Why Human-in-the-Loop Is an Architecture, Not a Feature

The right model for AI-driven retail operations isn't "AI replaces the merchandiser." It's "the agent assembles, the human approves." That sounds like a process choice, but it's actually an architectural one.

Done right, governance lives in the platform layer between the agent and the system. The agent uses the same APIs every other application does - just through an interface designed for it. That's how you stay compliant with PCI for payments, KYC for activations, e-signature law for contracts, and GDPR/PIPEDA for customer data, even as agents take on more of the work.

Time To Take Stock

Are you ready for AI Retail Operations? Here are three questions every telco retail leader should be asking this quarter:

  1. Which systems in our retail stack expose MCP servers today, and which have a roadmap? (e.g. POS, inventory, contracts, self-care, kiosks, WMS, etc.)
  2. Is our data and integration foundation actually ready for an agent to act on it - one customer, one product, one inventory truth across channels?
  3. Where do we want the human in the loop, and where don't we?

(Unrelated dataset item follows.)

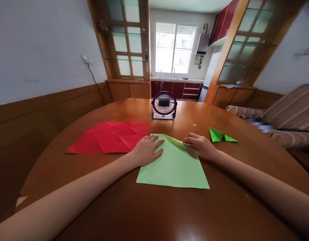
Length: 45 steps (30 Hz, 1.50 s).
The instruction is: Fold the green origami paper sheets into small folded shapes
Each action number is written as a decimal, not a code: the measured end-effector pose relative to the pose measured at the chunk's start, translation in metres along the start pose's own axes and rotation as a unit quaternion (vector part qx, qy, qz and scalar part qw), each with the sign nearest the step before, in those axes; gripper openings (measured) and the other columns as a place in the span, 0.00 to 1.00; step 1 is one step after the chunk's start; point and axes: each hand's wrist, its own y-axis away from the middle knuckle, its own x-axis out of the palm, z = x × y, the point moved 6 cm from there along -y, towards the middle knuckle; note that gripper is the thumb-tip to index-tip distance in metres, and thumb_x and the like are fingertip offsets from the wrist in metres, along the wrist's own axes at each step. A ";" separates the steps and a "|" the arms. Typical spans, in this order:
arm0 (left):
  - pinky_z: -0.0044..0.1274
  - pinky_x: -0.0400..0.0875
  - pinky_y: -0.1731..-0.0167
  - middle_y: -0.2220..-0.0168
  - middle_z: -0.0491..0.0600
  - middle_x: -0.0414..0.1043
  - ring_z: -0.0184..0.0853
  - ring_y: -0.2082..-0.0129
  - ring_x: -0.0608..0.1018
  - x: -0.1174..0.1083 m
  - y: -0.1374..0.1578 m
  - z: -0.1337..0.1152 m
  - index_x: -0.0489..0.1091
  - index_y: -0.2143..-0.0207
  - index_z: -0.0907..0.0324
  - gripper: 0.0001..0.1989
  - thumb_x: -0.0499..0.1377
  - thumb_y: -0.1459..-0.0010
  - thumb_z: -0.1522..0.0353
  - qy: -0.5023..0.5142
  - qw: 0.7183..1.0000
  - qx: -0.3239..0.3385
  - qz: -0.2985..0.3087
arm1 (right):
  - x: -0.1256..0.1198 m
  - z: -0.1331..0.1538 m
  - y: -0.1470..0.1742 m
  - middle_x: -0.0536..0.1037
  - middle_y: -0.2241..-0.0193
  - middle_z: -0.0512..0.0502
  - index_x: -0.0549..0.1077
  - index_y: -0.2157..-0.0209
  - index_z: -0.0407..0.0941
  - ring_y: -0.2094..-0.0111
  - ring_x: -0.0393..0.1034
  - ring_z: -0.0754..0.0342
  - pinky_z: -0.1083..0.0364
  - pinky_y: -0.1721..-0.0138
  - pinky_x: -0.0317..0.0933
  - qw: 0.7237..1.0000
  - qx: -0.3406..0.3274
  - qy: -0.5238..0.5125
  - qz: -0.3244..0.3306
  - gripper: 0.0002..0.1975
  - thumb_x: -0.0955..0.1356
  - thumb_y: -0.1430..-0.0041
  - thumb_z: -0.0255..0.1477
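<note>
A light green sheet of paper (174, 170) lies on the table in front of me, its far right corner lifted and curling. My left hand (148, 150) rests flat on the sheet's left side, fingers spread. At the far right corner, my right hand (201, 145) pinches the paper's edge between thumb and fingers. A red sheet of paper (111, 137) with several crease lines lies to the left of my left hand, spread out. Beyond my right hand sits a small folded piece of bright green paper (217, 135), with two pointed parts standing up.
A small purple and silver fan (164, 104) stands at the far side of the brown table (154, 214). A striped sofa (295, 113) is at the right. A power cord (95, 80) hangs from the wall outlet at left.
</note>
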 end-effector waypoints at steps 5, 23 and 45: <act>0.38 0.64 0.47 0.48 0.58 0.68 0.46 0.48 0.71 -0.006 0.001 -0.002 0.66 0.47 0.61 0.21 0.48 0.35 0.58 -0.005 1.000 -0.004 -0.026 | 0.002 0.019 0.010 0.74 0.67 0.42 0.74 0.60 0.44 0.67 0.69 0.52 0.52 0.66 0.65 0.987 -0.130 0.093 -0.019 0.12 0.60 0.36 0.24; 0.36 0.46 0.35 0.33 0.54 0.50 0.40 0.33 0.55 0.007 -0.001 -0.009 0.54 0.35 0.58 0.25 0.41 0.30 0.61 0.055 0.994 0.080 0.049 | 0.006 0.032 0.013 0.71 0.48 0.35 0.70 0.52 0.42 0.43 0.64 0.45 0.45 0.44 0.61 0.978 -0.160 -0.068 0.110 0.16 0.65 0.40 0.32; 0.38 0.45 0.36 0.33 0.51 0.50 0.38 0.33 0.55 0.008 0.000 -0.009 0.54 0.35 0.54 0.24 0.39 0.30 0.59 0.053 0.994 0.081 0.048 | -0.001 0.042 0.022 0.71 0.44 0.39 0.67 0.41 0.45 0.41 0.63 0.47 0.43 0.39 0.57 0.969 -0.177 -0.107 0.133 0.24 0.67 0.38 0.33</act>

The carriers who answer those questions in 2026 will be running a fundamentally different retail business by 2028 - one where merchandisers, buyers, analysts, and store ops leads no longer operate software, but direct agents that operate the business for them.

Final Thoughts

AI Retail Operations isn’t some far-fledged dream. The protocol is here, and the use cases are real and deployable today. The question isn't whether the action moves out of the software and into the agent. It's whether your platform is ready to let it.

That's the future of telco retail. And it's already being built.